When the national DNA Advisory Board selected the gene markers, or DNA sequences which have a known location on a chromosome, for CODIS, they deliberately chose not to include markers associated with ancestral geographic origins to avoid any political maelstrom.

...

William C. Thompson, Chair of the Department of Criminology, Law & Society at UC Irvine is a prominent expert on the use of DNA in criminal trials but was only marginally familiar with this technology.
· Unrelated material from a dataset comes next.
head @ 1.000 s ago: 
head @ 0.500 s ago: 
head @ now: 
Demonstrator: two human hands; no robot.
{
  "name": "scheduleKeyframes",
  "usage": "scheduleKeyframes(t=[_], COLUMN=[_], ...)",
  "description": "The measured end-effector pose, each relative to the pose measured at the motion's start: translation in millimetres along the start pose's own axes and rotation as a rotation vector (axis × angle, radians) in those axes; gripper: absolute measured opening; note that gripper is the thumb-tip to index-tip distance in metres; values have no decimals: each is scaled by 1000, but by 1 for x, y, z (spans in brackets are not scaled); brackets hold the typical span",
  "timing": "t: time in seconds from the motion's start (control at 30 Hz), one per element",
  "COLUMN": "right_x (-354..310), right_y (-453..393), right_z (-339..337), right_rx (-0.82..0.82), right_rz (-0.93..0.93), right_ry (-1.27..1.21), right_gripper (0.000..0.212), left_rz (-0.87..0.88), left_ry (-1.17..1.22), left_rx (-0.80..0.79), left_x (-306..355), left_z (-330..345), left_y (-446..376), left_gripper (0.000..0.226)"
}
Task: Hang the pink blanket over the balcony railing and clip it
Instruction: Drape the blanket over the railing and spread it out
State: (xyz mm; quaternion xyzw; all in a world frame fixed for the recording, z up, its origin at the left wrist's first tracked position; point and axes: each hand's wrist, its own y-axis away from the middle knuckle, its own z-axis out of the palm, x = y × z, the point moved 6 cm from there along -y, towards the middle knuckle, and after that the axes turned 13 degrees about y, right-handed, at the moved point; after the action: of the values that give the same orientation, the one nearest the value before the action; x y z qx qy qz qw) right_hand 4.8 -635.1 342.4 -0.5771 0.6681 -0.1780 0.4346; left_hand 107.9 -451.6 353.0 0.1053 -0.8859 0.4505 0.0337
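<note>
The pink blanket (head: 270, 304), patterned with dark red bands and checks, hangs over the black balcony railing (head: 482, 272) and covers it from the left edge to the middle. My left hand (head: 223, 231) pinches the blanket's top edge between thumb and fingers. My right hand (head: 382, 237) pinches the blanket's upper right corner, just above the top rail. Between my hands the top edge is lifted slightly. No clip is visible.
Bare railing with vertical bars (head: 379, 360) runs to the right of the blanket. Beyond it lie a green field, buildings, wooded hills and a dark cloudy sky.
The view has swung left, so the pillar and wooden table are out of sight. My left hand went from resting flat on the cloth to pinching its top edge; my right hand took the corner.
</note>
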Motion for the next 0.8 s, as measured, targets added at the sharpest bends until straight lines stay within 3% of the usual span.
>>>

When I tried to describe how it works, he literally screamed at me, calling Frudakis a hack and a charlatan who obviously did not understand statistics.

...

But even the people one might think should be his biggest allies aren't supporting that, including Tony Clayton, the special prosecutor who tried one of the Baton Rouge murder cases. Clayton, who is black, admits that he initially dismissed Frudakis as some white guy trying to substantiate his racist views. He no longer believes that and says "had it not been for Frudakis, we would still be looking for the white guy in the white pick-up truck." But then he adds, "We've been taught that we're all the same, that we bleed the same blood. If you subscribe to the (Frudakis) theory, you're saying we are inherently unequal."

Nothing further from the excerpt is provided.